> _Work required_: Beginning with the top line of the listing below, give again every line up to and including the line with "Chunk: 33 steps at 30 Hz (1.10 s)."; pictures do not belong in the copy.

::: Data extract :::

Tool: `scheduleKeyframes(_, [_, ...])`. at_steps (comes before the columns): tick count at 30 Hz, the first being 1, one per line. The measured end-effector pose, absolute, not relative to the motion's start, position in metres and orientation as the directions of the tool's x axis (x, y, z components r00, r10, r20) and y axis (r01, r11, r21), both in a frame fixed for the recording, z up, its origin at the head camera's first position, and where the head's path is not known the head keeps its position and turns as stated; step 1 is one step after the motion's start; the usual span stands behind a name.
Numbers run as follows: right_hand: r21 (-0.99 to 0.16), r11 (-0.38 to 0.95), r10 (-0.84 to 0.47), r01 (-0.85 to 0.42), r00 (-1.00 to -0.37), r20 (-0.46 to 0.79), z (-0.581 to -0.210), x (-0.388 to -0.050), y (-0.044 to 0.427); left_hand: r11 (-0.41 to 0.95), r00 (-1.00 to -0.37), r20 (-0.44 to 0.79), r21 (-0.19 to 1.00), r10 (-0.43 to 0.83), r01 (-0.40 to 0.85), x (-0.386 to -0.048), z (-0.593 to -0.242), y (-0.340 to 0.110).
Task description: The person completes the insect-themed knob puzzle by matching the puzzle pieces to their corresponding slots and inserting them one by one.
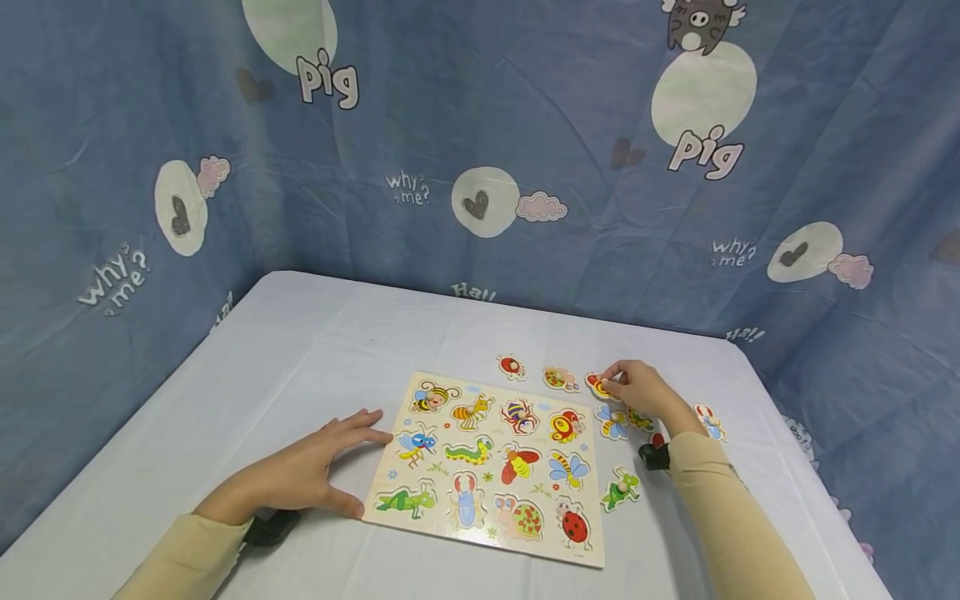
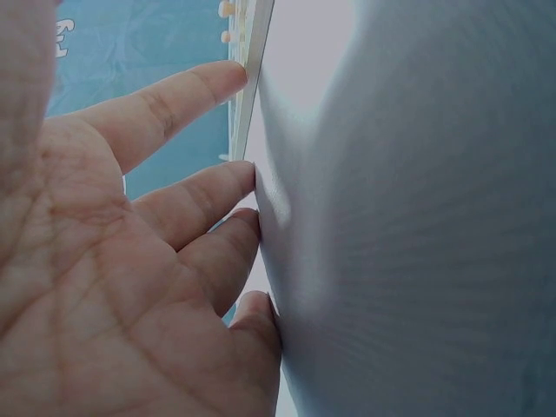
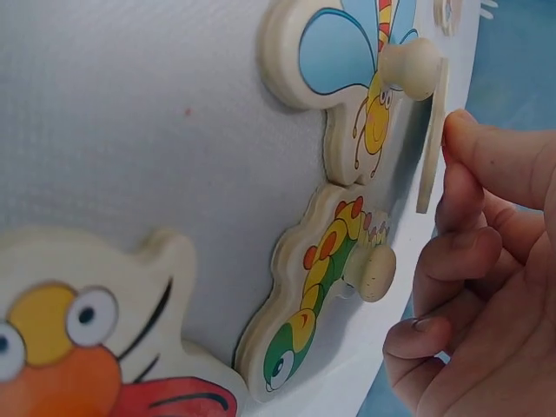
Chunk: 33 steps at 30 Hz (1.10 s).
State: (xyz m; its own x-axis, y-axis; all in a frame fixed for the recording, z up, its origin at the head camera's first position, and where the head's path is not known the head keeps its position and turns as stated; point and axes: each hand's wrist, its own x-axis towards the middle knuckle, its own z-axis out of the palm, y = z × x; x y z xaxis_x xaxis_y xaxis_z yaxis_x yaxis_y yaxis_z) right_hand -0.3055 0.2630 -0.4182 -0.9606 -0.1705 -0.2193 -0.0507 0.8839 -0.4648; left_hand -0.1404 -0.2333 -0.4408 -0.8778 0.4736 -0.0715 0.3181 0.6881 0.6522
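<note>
A pale wooden insect puzzle board [image 1: 498, 542] lies on the table, with bees, a spider and other insects pictured on it. My left hand [image 1: 303, 467] has its fingers spread at the board's left side; thumb and index finger touch the edge, and in the left wrist view the other fingertips rest on the cloth. Beyond the board's far right corner, my right hand [image 1: 647, 392] pinches a red-and-yellow insect puzzle piece [image 1: 597, 385]. The right wrist view shows that piece [image 3: 434, 143] edge-on, tilted above the table. Beneath it are a blue-winged piece [image 3: 334, 52] and a caterpillar piece [image 3: 300, 321], both with knobs.
A ladybug piece [image 1: 512, 367] and a snail piece [image 1: 560, 379] lie behind the board. Right of it are a green grasshopper piece [image 1: 621, 489] and a blue beetle piece [image 1: 709, 422]. Another red piece [image 1: 658, 439] is partly under my right wrist. Printed blue cloth [image 1: 420, 100] hangs behind the table.
</note>
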Motion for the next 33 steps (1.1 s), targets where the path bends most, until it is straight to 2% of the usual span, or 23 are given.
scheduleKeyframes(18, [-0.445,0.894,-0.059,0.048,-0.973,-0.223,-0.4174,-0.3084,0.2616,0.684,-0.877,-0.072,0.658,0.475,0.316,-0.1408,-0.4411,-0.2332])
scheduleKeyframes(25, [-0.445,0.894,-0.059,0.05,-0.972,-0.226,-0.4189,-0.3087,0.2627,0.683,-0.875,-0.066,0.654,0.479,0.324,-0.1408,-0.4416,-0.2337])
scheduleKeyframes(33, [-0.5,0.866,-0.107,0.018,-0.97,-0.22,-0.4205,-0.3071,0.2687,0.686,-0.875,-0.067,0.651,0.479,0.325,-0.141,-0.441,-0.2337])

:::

> _Result_:
Tool: `scheduleKeyframes(_, [_, ...])`. at_steps (comes before the columns): tick count at 30 Hz, the first being 1, one per line. The measured end-effector pose, absolute, not relative to the motion's start, position in metres and orientation as the directions of the tool's x axis (x, y, z components r00, r10, r20) and y axis (r01, r11, r21), both in a frame fixed for the recording, z up, its origin at the head camera's first position, and where the head's path is not known the head keeps its position and turns as stated; step 1 is one step after the motion's start; the usual span stands behind a name.
Numbers run as follows: right_hand: r21 (-0.99 to 0.16), r11 (-0.38 to 0.95), r10 (-0.84 to 0.47), r01 (-0.85 to 0.42), r00 (-1.00 to -0.37), r20 (-0.46 to 0.79), z (-0.581 to -0.210), x (-0.388 to -0.050), y (-0.044 to 0.427); left_hand: r11 (-0.41 to 0.95), r00 (-1.00 to -0.37), r20 (-0.44 to 0.79), r21 (-0.19 to 1.00), r10 (-0.43 to 0.83), r01 (-0.40 to 0.85), x (-0.386 to -0.048), z (-0.593 to -0.242), y (-0.340 to 0.110).
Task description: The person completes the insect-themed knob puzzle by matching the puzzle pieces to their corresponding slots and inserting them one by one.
Chunk: 33 steps at 30 Hz (1.10 s).

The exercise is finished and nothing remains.